▶ **Work item**
Pick out each line in these entries that contains the string "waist".

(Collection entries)
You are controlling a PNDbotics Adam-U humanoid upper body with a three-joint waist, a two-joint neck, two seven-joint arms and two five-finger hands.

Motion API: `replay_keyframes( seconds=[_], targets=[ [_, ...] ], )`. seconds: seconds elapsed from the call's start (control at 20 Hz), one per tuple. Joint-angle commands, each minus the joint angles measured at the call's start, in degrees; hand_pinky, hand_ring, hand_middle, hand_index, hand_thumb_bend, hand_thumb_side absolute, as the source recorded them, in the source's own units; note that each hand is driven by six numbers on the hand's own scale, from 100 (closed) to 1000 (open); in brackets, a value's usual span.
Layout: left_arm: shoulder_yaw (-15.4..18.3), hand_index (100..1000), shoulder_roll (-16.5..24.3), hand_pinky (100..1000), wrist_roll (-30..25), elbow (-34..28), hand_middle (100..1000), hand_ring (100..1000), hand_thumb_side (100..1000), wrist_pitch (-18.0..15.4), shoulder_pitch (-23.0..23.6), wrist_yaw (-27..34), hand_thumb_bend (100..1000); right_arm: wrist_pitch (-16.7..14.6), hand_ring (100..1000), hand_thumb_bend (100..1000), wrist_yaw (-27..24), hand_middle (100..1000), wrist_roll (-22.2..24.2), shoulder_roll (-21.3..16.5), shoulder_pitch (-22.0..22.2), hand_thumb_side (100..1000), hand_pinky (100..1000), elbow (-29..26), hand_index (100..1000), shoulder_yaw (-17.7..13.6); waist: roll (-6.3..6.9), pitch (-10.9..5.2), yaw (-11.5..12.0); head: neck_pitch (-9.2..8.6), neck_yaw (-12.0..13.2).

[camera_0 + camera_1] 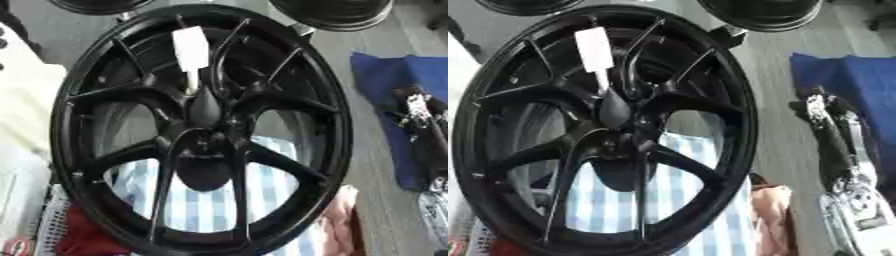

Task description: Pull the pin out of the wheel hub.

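wheel hub (203, 145): black, fills centre of view | pin (190, 52): white, seated in hub, pointing to 12 o'clock | right hand (837, 145): at 3 o'clock, finger state cannot be told | blue cloth (389, 75): beneath it

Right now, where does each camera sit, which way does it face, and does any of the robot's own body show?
Left eye view: in the robot's head, looking down at the black wheel with a white pin standing above its hub; a black and silver arm, perhaps the robot's right, lies at the right edge on a blue cloth.
Right eye view: beside it, facing the same way; the arm shows more fully.
Both share the wheel, pin, blue cloth and checked cloth. No hand can be made out.
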Motion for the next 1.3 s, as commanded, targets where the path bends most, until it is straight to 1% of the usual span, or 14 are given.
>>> replay_keyframes(
  seconds=[0.05,0.2,0.3,0.4,0.5,0.6,0.75,1.0,1.15,1.3],
  targets=[
    [-1.4,765,9.0,625,-7.8,-0.9,651,688,573,0.5,-2.2,-1.3,136,-0.5,719,100,0.8,512,0.2,-1.8,0.3,582,832,-1.4,631,0.0,0.28,-1.28,-0.2,-0.05,0.1],
    [-3.1,771,13.5,664,-15.2,-0.9,664,699,559,1.6,-5.3,-1.9,178,-0.4,718,100,1.1,511,0.3,-1.9,0.7,581,832,-1.4,631,0.1,0.29,-1.27,-0.6,-0.34,-0.1],
    [-4.1,773,15.0,677,-20.0,-0.9,668,704,553,1.4,-7.8,-2.6,189,-0.4,717,100,1.3,511,0.3,-2.1,1.0,578,832,-1.4,631,0.1,0.29,-1.36,-0.7,-0.32,-0.2],
    [-5.0,776,15.9,681,-23.7,-0.9,671,707,569,1.3,-10.4,-2.7,209,-0.5,717,100,1.4,511,0.3,-2.2,1.3,576,832,-1.4,630,0.1,0.3,-1.52,-0.8,-0.08,-0.3],
    [-6.1,777,16.3,680,-26.1,-0.9,672,708,571,2.3,-12.9,-2.3,219,-0.4,717,100,1.5,510,0.3,-2.3,1.6,579,832,-1.4,630,0.1,0.33,-1.71,-0.6,0.35,-0.3],
    [-7.5,776,16.4,671,-27.4,-0.9,670,706,583,3.7,-15.3,-1.4,222,-0.3,716,100,1.5,510,0.3,-2.3,1.9,581,832,-1.4,630,0.2,0.32,-1.83,-0.5,0.55,-0.3],
    [-10.4,774,16.2,667,-28.4,-0.9,669,705,592,6.8,-19.0,0.5,225,-0.1,716,100,1.6,510,0.4,-2.4,2.2,583,832,-1.4,630,0.3,0.29,-1.99,-0.1,0.64,-0.6],
    [-15.4,783,14.0,667,-30.0,-0.8,677,712,613,13.2,-26.1,1.9,244,0.4,714,100,1.5,510,0.5,-2.5,2.4,593,831,-1.4,629,0.6,0.29,-2.25,0.5,0.84,-1.0],
    [-19.3,800,10.4,666,-31.6,0.8,687,723,647,18.1,-32.0,1.1,279,0.6,714,100,1.4,509,0.4,-2.6,2.7,593,831,-1.4,629,0.7,0.25,-2.46,0.8,1.01,-1.3],
    [-23.3,806,5.8,654,-32.8,3.5,684,722,672,22.0,-37.7,0.2,337,0.6,713,100,1.4,509,0.5,-2.8,2.8,586,831,-1.4,629,0.7,0.18,-2.67,0.9,1.08,-1.4]
  ],
)
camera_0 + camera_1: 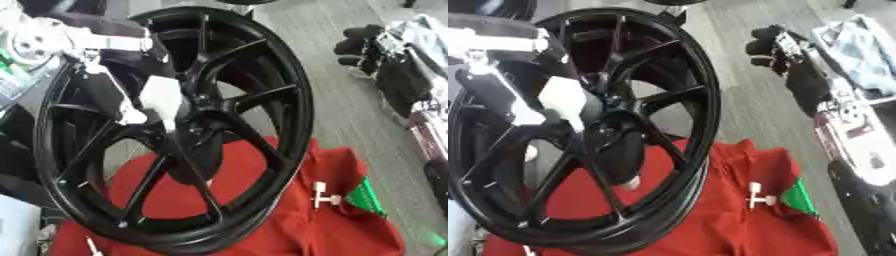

▶ **Response below**
You are controlling a PNDbotics Adam-U humanoid upper body with a three-joint waist, a two-joint neck, two seven-joint arms and two five-finger hands.
Layout: left_arm: shoulder_yaw (-15.4..18.3), hand_index (100..1000), shoulder_roll (-16.5..24.3), hand_pinky (100..1000), wrist_roll (-30..25), elbow (-34..28), hand_middle (100..1000), hand_ring (100..1000), hand_thumb_side (100..1000), wrist_pitch (-18.0..15.4), shoulder_pitch (-23.0..23.6), wrist_yaw (-27..34), hand_thumb_bend (100..1000); right_arm: wrist_pitch (-16.7..14.6), hand_ring (100..1000), hand_thumb_bend (100..1000), wrist_yaw (-27..24), hand_middle (100..1000), wrist_roll (-22.2..24.2), shoulder_roll (-21.3..16.5), shoulder_pitch (-22.0..22.2), hand_thumb_side (100..1000), hand_pinky (100..1000), elbow (-29..26), hand_index (100..1000), shoulder_yaw (-17.7..13.6); waist: roll (-6.3..6.9), pitch (-10.9..5.2), yaw (-11.5..12.0); head: neck_pitch (-9.2..8.6), neck_yaw (-12.0..13.2).

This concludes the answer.